Required work
From the data below, retype exactly the lines starting with the one that contains "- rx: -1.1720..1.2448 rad" and ending with the one that contains "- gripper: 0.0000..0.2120", both included.

Recorded information
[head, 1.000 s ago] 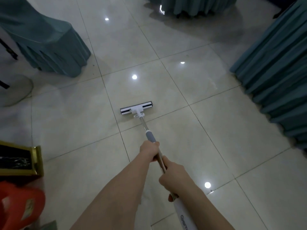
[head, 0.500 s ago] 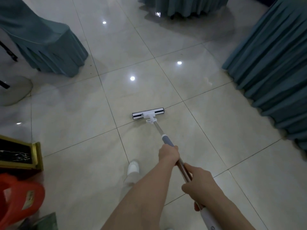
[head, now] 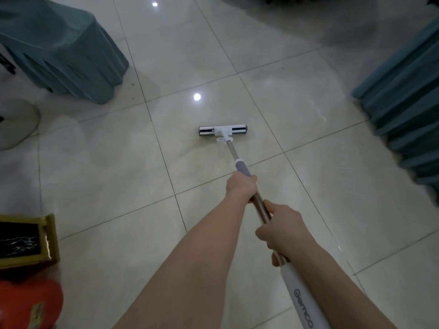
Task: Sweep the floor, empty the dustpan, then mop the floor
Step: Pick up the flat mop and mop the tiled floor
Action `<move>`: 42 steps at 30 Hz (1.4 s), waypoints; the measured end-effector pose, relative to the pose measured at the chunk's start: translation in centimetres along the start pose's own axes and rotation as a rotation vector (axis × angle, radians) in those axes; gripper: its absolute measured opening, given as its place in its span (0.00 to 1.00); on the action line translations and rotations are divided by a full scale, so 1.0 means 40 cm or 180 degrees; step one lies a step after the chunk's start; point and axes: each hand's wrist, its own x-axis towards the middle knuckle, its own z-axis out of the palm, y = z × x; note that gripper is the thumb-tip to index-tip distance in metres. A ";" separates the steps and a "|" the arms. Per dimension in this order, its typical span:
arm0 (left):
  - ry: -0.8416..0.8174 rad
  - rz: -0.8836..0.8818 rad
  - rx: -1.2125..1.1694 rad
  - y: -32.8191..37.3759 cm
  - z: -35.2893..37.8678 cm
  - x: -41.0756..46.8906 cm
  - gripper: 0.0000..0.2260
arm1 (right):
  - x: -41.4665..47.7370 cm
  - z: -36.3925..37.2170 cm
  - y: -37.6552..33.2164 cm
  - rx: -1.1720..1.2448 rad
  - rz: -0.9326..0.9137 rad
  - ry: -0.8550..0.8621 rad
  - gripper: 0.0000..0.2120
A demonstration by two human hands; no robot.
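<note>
Mopping stage, by the look of it: mop head point(head: 223, 132) sits flat on the tiled floor point(head: 320, 186), mid-frame, on a tile just beyond a grout line. The pole point(head: 231, 150) runs back to both hands. Left hand point(head: 241, 187) is in front, fingers wrapped fully round the pole right behind the grey collar point(head: 242, 167). Right hand point(head: 285, 230) is behind it, fingers and thumb curled round the metal just above the white grip point(head: 299, 288). Both arms are stretched well out

Possible trouble:
- the floor is glossy and looks damp in patches, so slipping is the main risk; feet are not in view
- with the reach this long, the head could tip up at one end and leave unwiped strips
- the teal drape point(head: 408, 103) hangs to the floor on the right, and a wide stroke that way likely drags the wet head into the hem
- same on the left with the teal chair cover point(head: 64, 55), though it is further from the head
- the gold-framed block point(head: 26, 241) and red stool point(head: 28, 302) sit low left near the person, a trip hazard when stepping back or sideways
- a few dark specks lie near the chair cover; if they are leftover grit, the mop would smear rather than lift them

No broom or dustpan in view
</note>
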 end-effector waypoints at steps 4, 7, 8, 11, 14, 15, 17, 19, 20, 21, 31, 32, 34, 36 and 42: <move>-0.0073 0.0049 0.0003 0.111 -0.107 0.236 0.15 | 0.196 -0.008 -0.175 -0.0036 -0.0105 0.0018 0.18; 0.0052 0.0145 -0.0078 0.161 -0.196 0.390 0.17 | 0.321 0.012 -0.301 -0.0043 -0.0343 0.0043 0.14; 0.0075 0.0176 -0.0114 0.170 -0.226 0.430 0.17 | 0.351 0.024 -0.339 -0.0014 -0.0420 0.0028 0.14; 0.0066 0.0245 -0.0257 0.170 -0.306 0.497 0.15 | 0.404 0.077 -0.418 0.0183 -0.0465 -0.0052 0.13; 0.0026 0.0199 -0.0337 0.107 -0.344 0.480 0.12 | 0.387 0.155 -0.418 0.0085 -0.0482 -0.0064 0.16; -0.0005 0.0179 -0.0370 0.077 -0.343 0.458 0.11 | 0.372 0.184 -0.398 0.0042 -0.0504 -0.0065 0.19; -0.0050 0.0157 -0.0424 0.011 -0.328 0.400 0.10 | 0.335 0.234 -0.341 -0.0057 -0.0543 -0.0097 0.25; -0.0025 0.0156 -0.0432 -0.053 -0.305 0.334 0.08 | 0.287 0.269 -0.274 -0.0166 -0.0566 -0.0127 0.29; -0.0035 0.0155 -0.0417 -0.084 -0.293 0.292 0.08 | 0.256 0.285 -0.238 -0.0203 -0.0559 -0.0133 0.30; -0.0056 0.0145 -0.0398 -0.116 -0.280 0.253 0.08 | 0.221 0.296 -0.200 -0.0246 -0.0557 -0.0142 0.31; 0.0006 -0.0103 -0.0242 -0.465 -0.084 -0.199 0.10 | -0.185 0.398 0.216 -0.0729 -0.0584 -0.0253 0.25; 0.0014 -0.0125 -0.0284 -0.505 -0.056 -0.251 0.10 | -0.232 0.406 0.268 -0.0773 -0.0608 -0.0259 0.23; 0.0037 -0.0175 -0.0320 -0.578 0.000 -0.357 0.10 | -0.319 0.422 0.371 -0.0922 -0.0642 -0.0300 0.21; 0.0078 -0.0251 -0.0279 -0.655 0.063 -0.476 0.10 | -0.412 0.437 0.484 -0.1027 -0.0651 -0.0331 0.22; 0.0110 -0.0383 0.0025 -0.817 0.217 -0.743 0.11 | -0.627 0.476 0.746 -0.1226 -0.0541 -0.0363 0.21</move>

Answer section
  - rx: -1.1720..1.2448 rad
  - rz: -0.9326..0.9137 rad
  - ry: -0.8550..0.8621 rad
  - gripper: 0.0000..0.2120

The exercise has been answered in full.